The flat surface epithelium of normal postmenopausal ovary (n = 5) was glycodelin negative in all but one case, and metaplastic cuboidal and columnar cells on the ovarian surface and in the inclusion invaginations and cysts, stained weakly positive for glycodelin. Glycodelin immunostaining was available for 460 patients with ovarian serous carcinoma in which glycodelin was localized in the cytoplasm of malignant epithelial cells, whereas vascular endothelium in tumor tissue was glycodelin negative (Fig. 1) . Sixty-five % (n = 301) of the tumors were glycodelin positive and 35% (n = 159) were glycodelin negative. In the glycodelin-positive group, 71% of the tumors (n = 214) showed weak and 29% (n = 87) showed strong staining.

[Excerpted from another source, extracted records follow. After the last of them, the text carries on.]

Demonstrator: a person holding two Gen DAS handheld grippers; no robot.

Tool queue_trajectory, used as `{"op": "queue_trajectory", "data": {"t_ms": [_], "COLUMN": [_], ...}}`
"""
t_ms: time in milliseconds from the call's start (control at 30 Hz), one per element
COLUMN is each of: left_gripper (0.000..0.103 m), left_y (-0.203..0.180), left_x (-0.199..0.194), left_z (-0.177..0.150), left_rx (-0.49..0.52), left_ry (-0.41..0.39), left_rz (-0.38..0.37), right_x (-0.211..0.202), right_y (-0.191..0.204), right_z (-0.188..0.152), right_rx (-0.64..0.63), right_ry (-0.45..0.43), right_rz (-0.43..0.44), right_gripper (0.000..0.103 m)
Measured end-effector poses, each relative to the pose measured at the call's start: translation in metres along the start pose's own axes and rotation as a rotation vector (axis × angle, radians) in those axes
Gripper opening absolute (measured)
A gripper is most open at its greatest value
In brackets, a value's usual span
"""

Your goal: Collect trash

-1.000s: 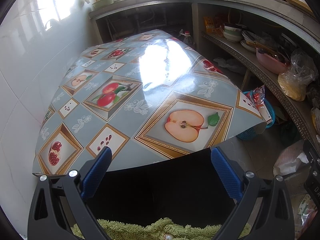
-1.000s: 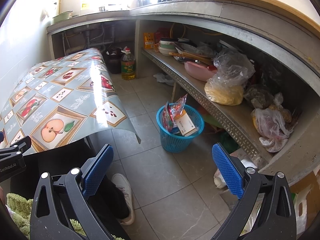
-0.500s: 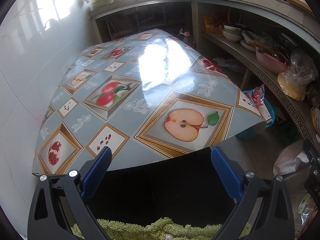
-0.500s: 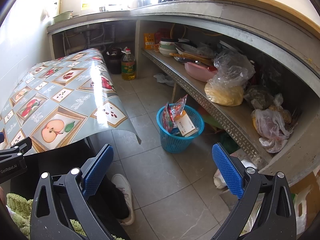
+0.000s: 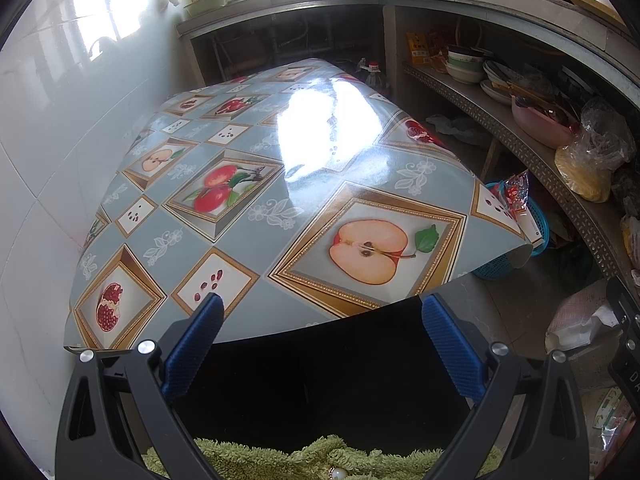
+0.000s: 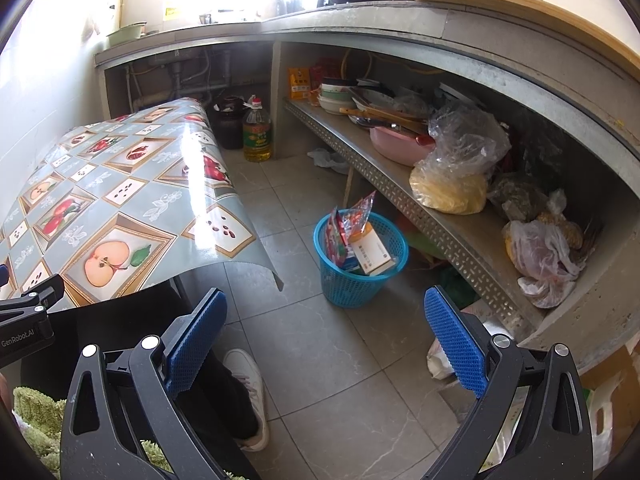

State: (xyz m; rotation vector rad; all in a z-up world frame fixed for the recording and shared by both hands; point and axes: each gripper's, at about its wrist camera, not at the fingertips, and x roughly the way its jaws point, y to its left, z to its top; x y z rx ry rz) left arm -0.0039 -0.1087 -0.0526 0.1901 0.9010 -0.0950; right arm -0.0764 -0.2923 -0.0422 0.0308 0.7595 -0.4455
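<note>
A blue mesh trash basket (image 6: 360,280) stands on the tiled floor beside the table, holding snack wrappers (image 6: 350,220) and a white and orange box (image 6: 370,254). In the left wrist view the basket (image 5: 532,220) peeks out behind the table's right corner. My left gripper (image 5: 320,344) is open and holds nothing, hanging just in front of the table's near edge. My right gripper (image 6: 324,332) is open and holds nothing, above the floor short of the basket. The table (image 5: 224,248) has a fruit-print cloth with nothing lying on it.
A long shelf (image 6: 400,192) under the counter carries bowls, a pink basin (image 6: 396,148) and plastic bags (image 6: 460,160). An oil bottle (image 6: 257,132) and a dark pot stand on the floor at the back. A person's white shoe (image 6: 248,384) and dark trouser leg are near my right gripper.
</note>
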Motion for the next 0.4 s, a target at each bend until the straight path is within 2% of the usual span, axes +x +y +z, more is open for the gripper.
{"op": "queue_trajectory", "data": {"t_ms": [400], "left_gripper": [0.097], "left_y": [0.0003], "left_x": [0.0002], "left_z": [0.0006], "left_rx": [-0.001], "left_ry": [0.001], "left_rz": [-0.002], "right_x": [-0.0003], "right_y": [0.0002], "right_z": [0.0033], "right_rx": [-0.002], "right_ry": [-0.003], "right_rz": [0.000], "right_gripper": [0.095]}}
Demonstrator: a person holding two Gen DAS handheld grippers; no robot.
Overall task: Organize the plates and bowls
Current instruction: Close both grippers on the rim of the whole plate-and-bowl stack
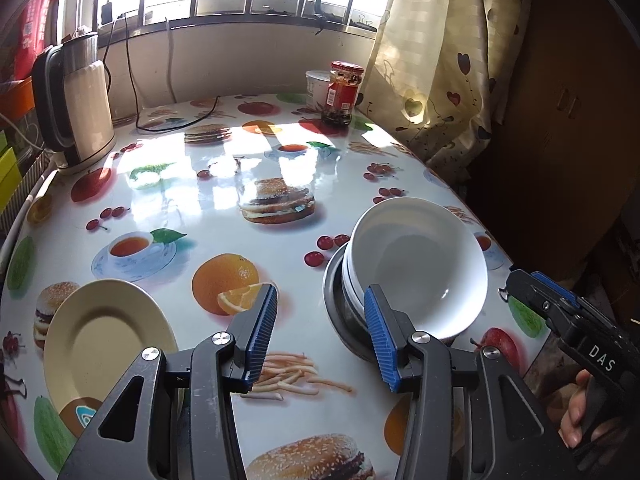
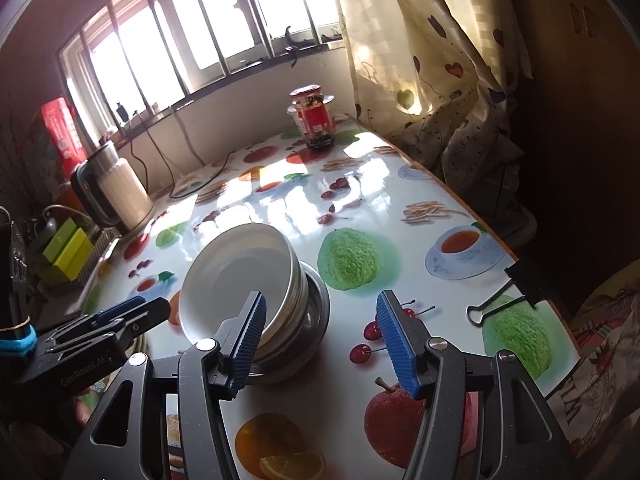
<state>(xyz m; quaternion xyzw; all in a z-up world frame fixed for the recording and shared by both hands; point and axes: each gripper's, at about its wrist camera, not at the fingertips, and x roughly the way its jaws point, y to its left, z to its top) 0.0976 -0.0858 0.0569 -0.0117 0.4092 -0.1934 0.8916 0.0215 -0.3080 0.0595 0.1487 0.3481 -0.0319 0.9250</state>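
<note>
A stack of white bowls sits tilted inside a steel bowl on the table's right side; the stack also shows in the right wrist view. A cream plate lies at the near left. My left gripper is open and empty, its right finger just in front of the steel bowl. My right gripper is open and empty, its left finger close beside the bowl stack. The right gripper also shows at the right edge of the left wrist view.
The table has a glossy fruit-print cover. A kettle stands at the back left with cables. A red-labelled jar and a white tub stand at the back. A binder clip grips the right edge. A curtain hangs at the right.
</note>
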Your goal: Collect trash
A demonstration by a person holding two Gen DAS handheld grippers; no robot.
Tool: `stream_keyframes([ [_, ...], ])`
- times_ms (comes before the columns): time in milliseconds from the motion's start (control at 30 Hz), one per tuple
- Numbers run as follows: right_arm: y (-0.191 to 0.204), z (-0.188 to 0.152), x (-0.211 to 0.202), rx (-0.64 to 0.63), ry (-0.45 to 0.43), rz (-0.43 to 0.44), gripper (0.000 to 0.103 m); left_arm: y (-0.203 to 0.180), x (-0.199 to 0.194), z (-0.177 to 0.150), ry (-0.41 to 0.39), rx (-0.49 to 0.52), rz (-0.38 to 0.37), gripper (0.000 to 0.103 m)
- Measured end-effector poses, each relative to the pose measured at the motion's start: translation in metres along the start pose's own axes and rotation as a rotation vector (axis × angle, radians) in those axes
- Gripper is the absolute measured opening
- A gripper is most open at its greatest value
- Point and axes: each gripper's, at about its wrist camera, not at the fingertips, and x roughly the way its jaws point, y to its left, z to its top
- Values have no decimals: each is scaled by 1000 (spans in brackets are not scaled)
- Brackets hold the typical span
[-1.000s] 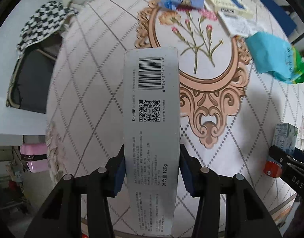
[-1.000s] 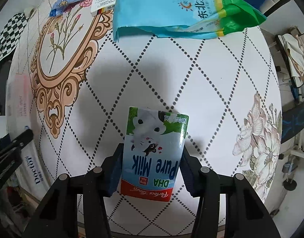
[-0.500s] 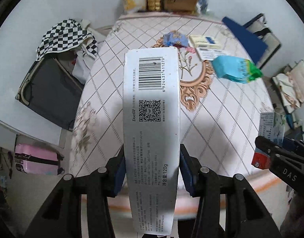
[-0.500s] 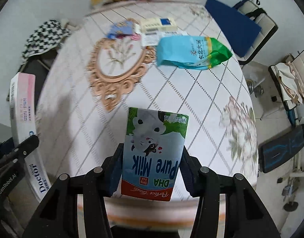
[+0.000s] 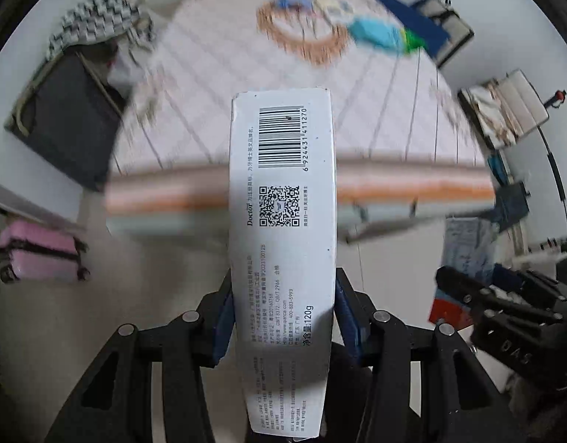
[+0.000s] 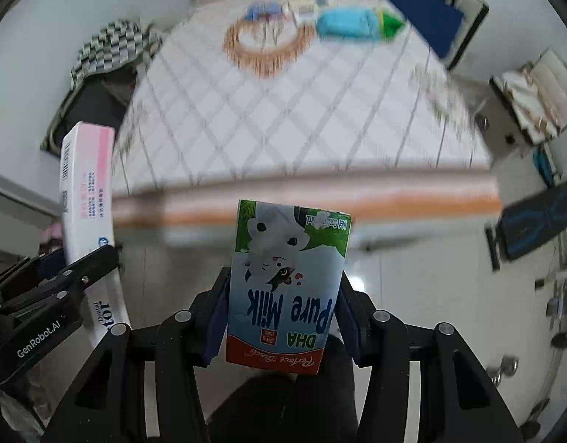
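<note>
A long white toothpaste box (image 5: 283,221) with a barcode and QR code stands between the blue pads of my left gripper (image 5: 283,313), which is shut on it. The same box (image 6: 87,199) shows its pink side at the left of the right wrist view. My right gripper (image 6: 283,310) is shut on a blue and green milk carton (image 6: 287,277), which also appears at the right of the left wrist view (image 5: 464,251). Both grippers hang over the floor, in front of the table's near edge (image 5: 394,181). A blue and green bag (image 6: 357,24), a blue wrapper (image 6: 261,11) and a pale box lie blurred at the table's far end.
The patterned table (image 6: 283,110) fills the upper middle of both views. A dark case with a checkered cloth (image 5: 95,18) stands to its left, a pink suitcase (image 5: 39,254) on the floor lower left. A blue chair (image 6: 423,11) and cluttered furniture stand at the right.
Both grippers have drawn back from over the table and risen, carrying their boxes. The table has shrunk away and its near edge and the floor have come into view.
</note>
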Motion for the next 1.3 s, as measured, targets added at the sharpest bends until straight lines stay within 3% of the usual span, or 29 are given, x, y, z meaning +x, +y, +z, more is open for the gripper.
stream_keyframes([
  [200, -22, -80, 82, 27, 194, 35, 53, 20, 109, -49, 201, -106, -65, 45],
  [367, -52, -134, 198, 78, 324, 77, 53, 48, 237, -76, 333, -204, -86, 45],
  [500, -68, -154, 284, 105, 383, 93, 53, 63, 328, -84, 395, -231, -117, 46],
  [633, -74, -166, 365, 104, 411, 121, 54, 76, 395, -85, 430, -251, -145, 49],
  [667, -74, -166, 379, 101, 413, 128, 54, 81, 410, -86, 434, -264, -146, 61],
  [700, -73, -167, 396, 97, 422, 142, 54, 84, 418, -87, 432, -276, -149, 76],
  [767, -73, -167, 430, 102, 440, 178, 57, 90, 427, -89, 417, -295, -155, 86],
  [800, -73, -166, 442, 106, 446, 191, 63, 93, 429, -91, 412, -301, -150, 91],
  [833, -73, -167, 453, 112, 449, 211, 81, 98, 427, -93, 402, -306, -144, 94],
  [867, -71, -165, 459, 115, 451, 223, 90, 101, 423, -95, 393, -305, -127, 95],
  [967, -67, -167, 468, 128, 446, 218, 95, 101, 405, -103, 343, -281, -46, 95],
  [1100, -62, -167, 453, 78, 418, 119, 100, 97, 367, -111, 244, -222, 113, 95],
  [1300, -55, -162, 411, -6, 365, -43, 100, 86, 318, -117, 208, -180, 152, 95],
])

View larger version (147K): [in this window] [in a new window]   Fig. 1. A, well-differentiated grade I ovarian serous carcinoma with strong glycodelin staining (red). B, horizontal section of a blood vessel. Endothelial cells are glycodelin negative. C, grade II ovarian serous carcinoma expressing glycodelin. D, poorly differentiated grade III ovarian serous carcinoma with weak glycodelin immunoreactivity. E, localization of glycodelin to the surface epithelium of postmenopausal ovary. F, double staining of glycodelin and PRA in a grade I ovarian serous carcinoma; black arrowheads, cells expressing both glycodelin and PRA. G, magnification of cells in which glycodelin and PRA are coexpressed. H, double staining of glycodelin and PRB in a grade I ovarian serous carcinoma; black arrowheads, cells in which both glycodelin and PRB synthesis are present. I, magnification of cells expressing both glycodelin and PRB.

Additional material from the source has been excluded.